Because of the rush to decode any high-profile shooter’s beliefs, and then, preferably, ascribe some sort of clear motive to their actions that happens to align with whatever the ascribing party happens to deeply dislike, a very funny thing has happened, which is that guys like Tim Urban — who, annoying as his work is, has some incredibly milquetoast beliefs — are freaking out and being like “uhhhh actually, rationalism / e/acc etc. is not about killing CEOs.” Given that guys like Urban effectively serve as court intellectuals for the Silicon Valley power elite, I don’t think this was ever in question. (Justice for Lindy Man, another Luigi fav, though, as he’s an important part of the posting ecosystem.)

There is part of me that, simply as a thought experiment, what the least charitable interpretation of the strain of thought Luigi seemingly subscribed to might be. Maybe some form of “Blackpill Effective Altruism,” in which doing the most good for the most people involved enacting politically motivated violence in the hopes of sparking a national conversation about healthcare costs? IDEK. But that’s not how these things work — people are not what they consume, and they’re certainly not what they post. As John Hermann at New York Mag pointed out, “For someone of Mangione’s age and background — a tech-savvy cuspy zoomer — the internet is, at least as much as other places you exist, where you want to act and look normal.” 

Meanwhile, this incident has reinforced something that has only become more and more clear over the past year or so, which is that freedom of expression is heavily regulated by an amalgam of capital, elite institutions, and the larger media apparatus that amplifies its views. We first saw this with the Gaza protests on college campuses, where the disconnect between the prevailing narratives and the actual sentiment on the ground was at times genuinely astonishing, and led to swaths of people getting fired from their jobs or kicked out of school simply for publicly being in step with popular sentiment. (Even Drake called for a ceasefire!)

Similarly, while everyone online, and most people I talked to IRL, viewed Brian Thompson’s death primarily in symbolic terms — or at least innately understood that for-profit healthcare in America is so fucked up that it was almost an inevitability that somebody was going to end up shooting an insurance company CEO — many in positions of power viewed it as an opportunity to shame those who celebrated it, an occasion to worry about the safety of other CEOs rather than an inflection point or a wake-up call. PA governor Josh Shapiro’s remarks on the matter were particularly telling. “In America, we do not kill people in cold blood to resolve policy differences or express a viewpoint,” he announced after Luigi’s arrest, as part of a larger statement that seemingly spoke directly to whatever impulses that led to stuff like this:

Image via @GoodShirts on IG

Contrast his anti-Luigi-fandom with how he handled public shows of solidarity with the Palestinian people, who were, as it just so happened, being killed in cold blood to resolve policy differences.
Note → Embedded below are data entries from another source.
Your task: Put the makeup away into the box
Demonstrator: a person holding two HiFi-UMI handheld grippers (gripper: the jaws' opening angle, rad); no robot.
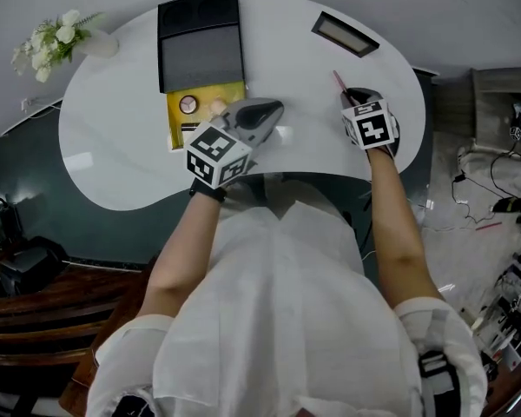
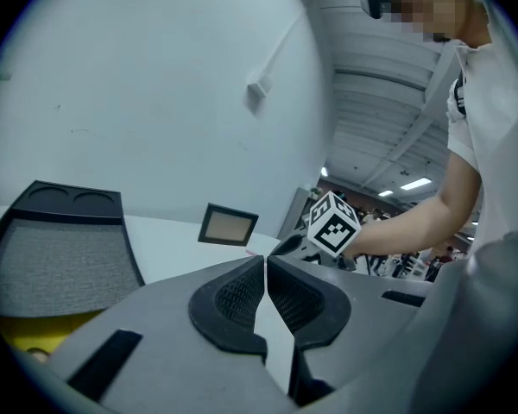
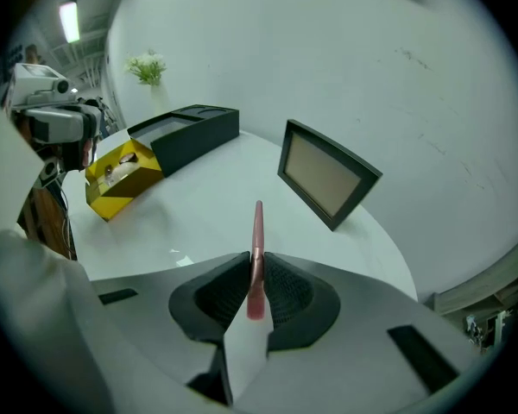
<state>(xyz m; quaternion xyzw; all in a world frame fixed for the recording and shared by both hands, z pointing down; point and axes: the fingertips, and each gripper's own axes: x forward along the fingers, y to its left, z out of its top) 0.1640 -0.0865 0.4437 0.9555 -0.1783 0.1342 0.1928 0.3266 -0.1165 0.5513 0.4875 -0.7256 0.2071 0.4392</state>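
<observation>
One finding. Noted slim pink makeup pencil [image 3: 256, 248] pinched in right tongs [image 3: 255, 264], long axis running forward past the tips, well right of open yellow box [image 1: 175, 118]. Noted left tongs [image 2: 266, 270] closed on nothing, just beside box. Judged next: leftward carry over white bench [image 1: 113, 146].

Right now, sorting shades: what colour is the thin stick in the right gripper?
The slim stick is pink, clearest in the right gripper view.
</observation>
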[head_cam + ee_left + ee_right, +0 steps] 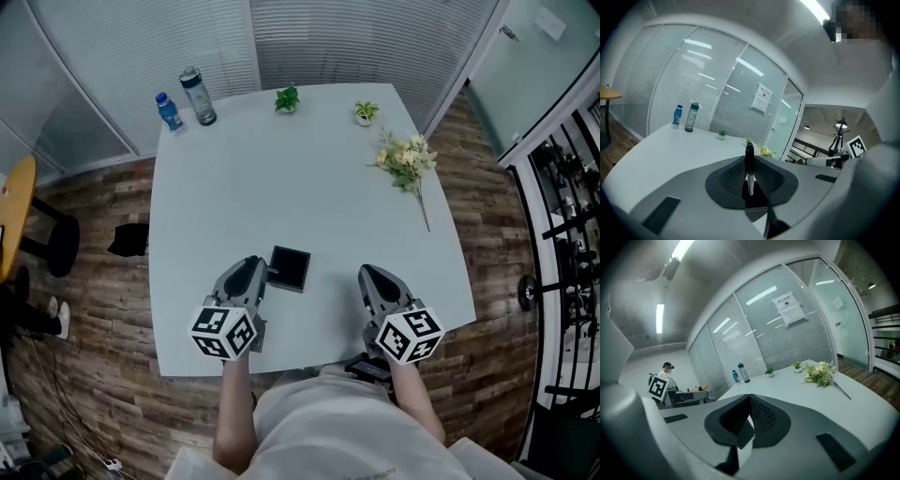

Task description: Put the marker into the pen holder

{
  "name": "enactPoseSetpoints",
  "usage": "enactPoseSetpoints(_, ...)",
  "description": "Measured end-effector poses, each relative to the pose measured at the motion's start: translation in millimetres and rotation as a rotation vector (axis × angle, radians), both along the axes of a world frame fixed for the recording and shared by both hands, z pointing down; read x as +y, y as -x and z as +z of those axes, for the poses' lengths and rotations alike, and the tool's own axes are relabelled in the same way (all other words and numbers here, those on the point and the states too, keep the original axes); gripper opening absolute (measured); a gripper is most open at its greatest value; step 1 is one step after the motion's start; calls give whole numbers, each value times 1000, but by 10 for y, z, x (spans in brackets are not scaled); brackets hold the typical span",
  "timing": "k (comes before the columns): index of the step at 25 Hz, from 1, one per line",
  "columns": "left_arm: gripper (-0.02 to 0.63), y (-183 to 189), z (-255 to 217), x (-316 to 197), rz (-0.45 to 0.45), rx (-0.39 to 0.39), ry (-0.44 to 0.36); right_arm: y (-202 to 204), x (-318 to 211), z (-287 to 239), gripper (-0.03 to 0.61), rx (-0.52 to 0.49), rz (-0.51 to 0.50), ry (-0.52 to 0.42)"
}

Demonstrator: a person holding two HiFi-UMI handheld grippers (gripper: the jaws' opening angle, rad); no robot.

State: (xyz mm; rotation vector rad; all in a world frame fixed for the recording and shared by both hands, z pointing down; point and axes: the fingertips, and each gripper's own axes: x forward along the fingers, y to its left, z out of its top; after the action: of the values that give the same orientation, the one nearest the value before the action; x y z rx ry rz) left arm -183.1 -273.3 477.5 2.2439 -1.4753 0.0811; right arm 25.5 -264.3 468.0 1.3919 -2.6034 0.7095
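A black marker with a white section (749, 169) stands upright between the jaws of my left gripper (749, 158), which is shut on it. In the head view the left gripper (253, 269) rests low over the white table (234, 197), its tips just left of the black square pen holder (289, 268). The marker's end (271, 272) pokes toward the holder's left edge. My right gripper (371, 275) hovers to the right of the holder, apart from it. Its jaws meet at the tips (749, 400) with nothing between them. Both gripper views miss the holder.
Two bottles (170, 112) (198, 96) stand at the table's far left corner. Two small potted plants (287, 97) (365, 112) sit along the far edge, and a flower bunch (405, 159) lies at the right. The table's front edge is right below the grippers.
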Motion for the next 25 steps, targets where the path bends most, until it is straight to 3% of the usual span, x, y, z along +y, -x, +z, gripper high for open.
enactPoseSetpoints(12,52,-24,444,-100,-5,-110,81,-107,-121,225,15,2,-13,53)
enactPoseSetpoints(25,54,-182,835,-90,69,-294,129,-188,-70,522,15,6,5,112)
Shapiro issued an executive order effectively warning state employees they’d be fired for speaking out against Israel, and worked behind the scenes in an attempt to influence the University of Pennsylvania — where Luigi matriculated, coincidentally enough — to forcibly disband the pro-Palestine encampment that had become an activist hub in Philadelphia. 

All of this is frustrating, for obvious reasons, and it’s also indicative of this entire discourse that exists outside of the mainstream, and may very well be on the verge of eclipsing it — that is, if it already hasn’t. It feels like we’re in a weird moment right now, in general. It’s easier than ever for public sentiment to cohere into consensus, yet the institutions surrounding us lack the ability to respond to that sentiment at corresponding speeds. We’re in perpetual misalignment, and I don’t think it’s going to get better any time soon.